Exercise description:
Below are entries. Reproduce exactly the lines between the line holding "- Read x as" and the line holding "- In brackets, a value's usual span", inclusive, and only those.
[[ Extracted material, beginning ]]
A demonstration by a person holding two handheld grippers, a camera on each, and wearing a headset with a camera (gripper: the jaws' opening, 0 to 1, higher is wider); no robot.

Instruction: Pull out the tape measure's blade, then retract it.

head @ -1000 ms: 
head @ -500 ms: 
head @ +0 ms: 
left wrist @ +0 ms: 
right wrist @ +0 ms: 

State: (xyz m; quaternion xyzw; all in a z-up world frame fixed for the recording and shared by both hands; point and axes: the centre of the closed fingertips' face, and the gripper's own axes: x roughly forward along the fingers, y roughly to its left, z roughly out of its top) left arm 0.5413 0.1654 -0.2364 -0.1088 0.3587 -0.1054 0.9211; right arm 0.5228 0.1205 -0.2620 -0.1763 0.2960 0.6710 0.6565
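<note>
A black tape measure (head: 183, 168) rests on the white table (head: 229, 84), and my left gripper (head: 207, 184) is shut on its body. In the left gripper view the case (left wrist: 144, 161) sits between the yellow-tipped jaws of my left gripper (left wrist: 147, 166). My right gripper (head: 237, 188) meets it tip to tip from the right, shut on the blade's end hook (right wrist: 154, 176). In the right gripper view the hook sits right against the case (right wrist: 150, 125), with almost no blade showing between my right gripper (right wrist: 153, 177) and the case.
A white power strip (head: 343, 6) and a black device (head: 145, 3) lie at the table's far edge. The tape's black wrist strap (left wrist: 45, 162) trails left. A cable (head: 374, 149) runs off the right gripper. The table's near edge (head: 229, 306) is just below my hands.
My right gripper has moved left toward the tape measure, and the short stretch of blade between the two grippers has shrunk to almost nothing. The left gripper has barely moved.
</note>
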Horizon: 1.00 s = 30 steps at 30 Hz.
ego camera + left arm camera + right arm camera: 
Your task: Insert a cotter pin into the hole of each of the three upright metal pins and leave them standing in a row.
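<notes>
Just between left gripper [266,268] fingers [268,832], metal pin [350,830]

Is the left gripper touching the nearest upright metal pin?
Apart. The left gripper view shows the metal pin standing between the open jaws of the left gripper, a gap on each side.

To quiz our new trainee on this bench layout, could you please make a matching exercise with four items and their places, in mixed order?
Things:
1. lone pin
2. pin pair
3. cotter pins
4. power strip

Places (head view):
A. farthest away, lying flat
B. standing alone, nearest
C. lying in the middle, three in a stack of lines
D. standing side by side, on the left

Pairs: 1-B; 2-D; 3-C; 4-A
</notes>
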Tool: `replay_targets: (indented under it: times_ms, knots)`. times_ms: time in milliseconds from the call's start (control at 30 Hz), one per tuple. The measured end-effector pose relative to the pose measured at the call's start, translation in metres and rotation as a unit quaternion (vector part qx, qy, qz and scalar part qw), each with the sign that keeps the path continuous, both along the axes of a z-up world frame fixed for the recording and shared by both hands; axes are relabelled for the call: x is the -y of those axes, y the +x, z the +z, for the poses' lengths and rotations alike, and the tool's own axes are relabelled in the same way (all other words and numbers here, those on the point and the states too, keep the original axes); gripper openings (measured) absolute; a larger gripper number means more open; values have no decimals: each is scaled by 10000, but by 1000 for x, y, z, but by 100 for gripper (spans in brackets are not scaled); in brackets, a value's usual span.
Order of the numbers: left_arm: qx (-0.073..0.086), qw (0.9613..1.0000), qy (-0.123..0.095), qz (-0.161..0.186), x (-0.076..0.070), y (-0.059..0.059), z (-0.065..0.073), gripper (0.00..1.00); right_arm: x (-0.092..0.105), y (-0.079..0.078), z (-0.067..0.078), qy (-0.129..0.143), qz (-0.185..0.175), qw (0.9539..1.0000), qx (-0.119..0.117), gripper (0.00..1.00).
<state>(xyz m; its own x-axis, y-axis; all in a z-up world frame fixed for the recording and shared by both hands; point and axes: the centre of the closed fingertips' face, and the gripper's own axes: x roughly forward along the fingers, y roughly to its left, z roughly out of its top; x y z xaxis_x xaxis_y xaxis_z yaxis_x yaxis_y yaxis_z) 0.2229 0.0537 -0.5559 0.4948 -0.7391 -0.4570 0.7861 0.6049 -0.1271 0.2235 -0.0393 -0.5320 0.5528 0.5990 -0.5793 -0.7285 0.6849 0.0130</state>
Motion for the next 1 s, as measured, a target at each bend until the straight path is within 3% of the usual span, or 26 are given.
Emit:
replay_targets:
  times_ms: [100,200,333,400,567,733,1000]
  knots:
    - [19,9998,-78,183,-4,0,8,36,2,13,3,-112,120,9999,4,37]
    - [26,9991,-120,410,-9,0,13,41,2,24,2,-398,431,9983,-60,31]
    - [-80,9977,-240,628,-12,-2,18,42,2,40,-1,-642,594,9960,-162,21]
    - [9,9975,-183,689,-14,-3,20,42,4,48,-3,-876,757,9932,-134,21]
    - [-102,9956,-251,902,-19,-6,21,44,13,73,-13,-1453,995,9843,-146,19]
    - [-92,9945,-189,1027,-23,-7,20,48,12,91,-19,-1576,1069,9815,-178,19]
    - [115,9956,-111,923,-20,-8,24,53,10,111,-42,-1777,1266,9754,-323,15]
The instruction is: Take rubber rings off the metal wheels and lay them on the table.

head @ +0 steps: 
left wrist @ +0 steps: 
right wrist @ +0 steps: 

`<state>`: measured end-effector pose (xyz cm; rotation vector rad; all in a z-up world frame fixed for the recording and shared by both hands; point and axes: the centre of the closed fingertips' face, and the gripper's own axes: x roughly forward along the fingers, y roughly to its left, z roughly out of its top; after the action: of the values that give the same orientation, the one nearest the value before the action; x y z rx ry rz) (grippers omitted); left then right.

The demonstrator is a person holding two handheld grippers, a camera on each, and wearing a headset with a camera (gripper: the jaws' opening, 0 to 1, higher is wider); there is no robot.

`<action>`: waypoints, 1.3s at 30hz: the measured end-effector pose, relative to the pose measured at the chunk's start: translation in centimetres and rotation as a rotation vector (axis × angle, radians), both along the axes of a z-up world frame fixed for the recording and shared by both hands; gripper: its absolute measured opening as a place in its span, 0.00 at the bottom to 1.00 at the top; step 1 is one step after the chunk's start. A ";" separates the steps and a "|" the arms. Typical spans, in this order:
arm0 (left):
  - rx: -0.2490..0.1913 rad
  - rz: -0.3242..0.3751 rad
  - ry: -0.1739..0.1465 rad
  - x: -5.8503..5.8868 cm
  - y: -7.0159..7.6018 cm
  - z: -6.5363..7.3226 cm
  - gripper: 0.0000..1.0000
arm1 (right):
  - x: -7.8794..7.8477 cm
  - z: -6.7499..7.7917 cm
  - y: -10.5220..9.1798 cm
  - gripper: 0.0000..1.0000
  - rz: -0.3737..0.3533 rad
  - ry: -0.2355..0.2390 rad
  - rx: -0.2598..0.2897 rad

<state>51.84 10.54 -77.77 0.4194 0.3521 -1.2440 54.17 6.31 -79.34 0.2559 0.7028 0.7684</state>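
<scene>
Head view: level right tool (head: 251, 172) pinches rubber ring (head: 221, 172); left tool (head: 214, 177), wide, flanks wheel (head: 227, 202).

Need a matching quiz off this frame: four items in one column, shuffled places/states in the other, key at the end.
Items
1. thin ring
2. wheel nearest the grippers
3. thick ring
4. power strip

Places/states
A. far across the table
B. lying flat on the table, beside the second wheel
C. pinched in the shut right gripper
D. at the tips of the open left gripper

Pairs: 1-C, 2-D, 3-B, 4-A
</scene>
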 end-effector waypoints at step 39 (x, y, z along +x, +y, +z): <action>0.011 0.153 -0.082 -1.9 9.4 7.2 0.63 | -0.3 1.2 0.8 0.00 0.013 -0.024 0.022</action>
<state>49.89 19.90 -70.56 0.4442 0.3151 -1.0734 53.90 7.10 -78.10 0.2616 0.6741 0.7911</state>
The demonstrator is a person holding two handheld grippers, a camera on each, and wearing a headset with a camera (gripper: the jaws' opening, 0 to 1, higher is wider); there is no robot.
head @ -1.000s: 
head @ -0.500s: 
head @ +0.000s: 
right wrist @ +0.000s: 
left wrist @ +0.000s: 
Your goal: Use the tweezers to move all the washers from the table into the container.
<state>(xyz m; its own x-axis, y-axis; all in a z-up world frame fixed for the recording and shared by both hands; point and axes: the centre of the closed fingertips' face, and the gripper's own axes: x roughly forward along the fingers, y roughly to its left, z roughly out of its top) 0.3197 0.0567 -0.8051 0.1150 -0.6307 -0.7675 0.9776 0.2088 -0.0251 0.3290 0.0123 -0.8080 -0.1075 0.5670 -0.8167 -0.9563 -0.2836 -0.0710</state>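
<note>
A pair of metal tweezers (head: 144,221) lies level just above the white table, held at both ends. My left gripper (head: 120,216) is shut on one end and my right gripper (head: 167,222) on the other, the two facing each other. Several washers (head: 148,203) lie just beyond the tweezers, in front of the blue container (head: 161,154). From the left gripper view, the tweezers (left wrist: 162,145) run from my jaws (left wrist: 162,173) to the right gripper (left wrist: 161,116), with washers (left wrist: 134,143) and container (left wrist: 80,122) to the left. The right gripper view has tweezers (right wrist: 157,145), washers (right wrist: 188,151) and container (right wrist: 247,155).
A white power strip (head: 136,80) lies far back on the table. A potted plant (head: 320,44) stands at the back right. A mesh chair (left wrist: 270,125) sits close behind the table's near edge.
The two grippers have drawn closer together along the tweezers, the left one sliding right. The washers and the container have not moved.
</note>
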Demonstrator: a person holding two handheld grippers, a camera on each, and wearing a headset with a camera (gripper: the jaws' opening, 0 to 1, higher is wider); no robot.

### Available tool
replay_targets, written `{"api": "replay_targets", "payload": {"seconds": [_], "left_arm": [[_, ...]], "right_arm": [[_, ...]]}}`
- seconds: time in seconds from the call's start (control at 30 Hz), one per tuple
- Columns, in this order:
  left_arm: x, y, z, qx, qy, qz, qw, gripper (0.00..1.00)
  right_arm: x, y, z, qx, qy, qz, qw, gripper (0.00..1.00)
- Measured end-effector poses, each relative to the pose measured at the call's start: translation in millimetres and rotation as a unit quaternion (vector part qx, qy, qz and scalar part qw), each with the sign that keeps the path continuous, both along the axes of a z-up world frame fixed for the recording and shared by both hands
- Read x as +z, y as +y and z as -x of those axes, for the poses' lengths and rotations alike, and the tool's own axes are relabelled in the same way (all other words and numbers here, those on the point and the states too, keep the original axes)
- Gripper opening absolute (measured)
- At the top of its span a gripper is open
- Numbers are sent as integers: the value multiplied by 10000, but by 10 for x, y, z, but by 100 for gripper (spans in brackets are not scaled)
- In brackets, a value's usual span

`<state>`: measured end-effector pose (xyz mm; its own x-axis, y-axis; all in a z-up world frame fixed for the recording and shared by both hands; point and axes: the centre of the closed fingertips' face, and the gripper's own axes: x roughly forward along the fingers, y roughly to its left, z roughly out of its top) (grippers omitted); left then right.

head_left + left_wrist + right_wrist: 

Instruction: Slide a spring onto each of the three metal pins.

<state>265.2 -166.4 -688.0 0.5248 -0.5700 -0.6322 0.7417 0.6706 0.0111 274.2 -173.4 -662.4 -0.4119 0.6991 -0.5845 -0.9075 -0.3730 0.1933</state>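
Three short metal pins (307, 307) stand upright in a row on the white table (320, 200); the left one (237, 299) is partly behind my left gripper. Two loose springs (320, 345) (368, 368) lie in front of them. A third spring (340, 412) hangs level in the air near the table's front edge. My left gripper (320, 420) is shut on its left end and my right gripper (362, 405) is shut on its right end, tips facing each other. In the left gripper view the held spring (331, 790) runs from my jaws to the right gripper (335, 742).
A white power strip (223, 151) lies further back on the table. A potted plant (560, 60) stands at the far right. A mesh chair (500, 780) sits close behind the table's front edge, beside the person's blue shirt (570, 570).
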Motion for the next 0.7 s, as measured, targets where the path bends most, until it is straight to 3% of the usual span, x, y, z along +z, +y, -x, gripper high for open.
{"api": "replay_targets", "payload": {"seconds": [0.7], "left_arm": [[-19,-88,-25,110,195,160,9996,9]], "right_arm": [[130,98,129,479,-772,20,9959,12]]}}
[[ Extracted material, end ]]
Exercise answer:
- Read x as +z, y as +y and z as -x of those axes, for the poses' lengths and rotations alike, and the tool's own axes are relabelled in the same way (all other words and numbers here, those on the point and the states too, keep the original axes)
- Gripper opening absolute (measured)
- At the top of its span a gripper is open
- Numbers are sent as integers: the value multiplied by 10000, but by 10 for x, y, z, but by 100 for gripper (spans in brackets are not scaled)
- In brackets, a value's usual span

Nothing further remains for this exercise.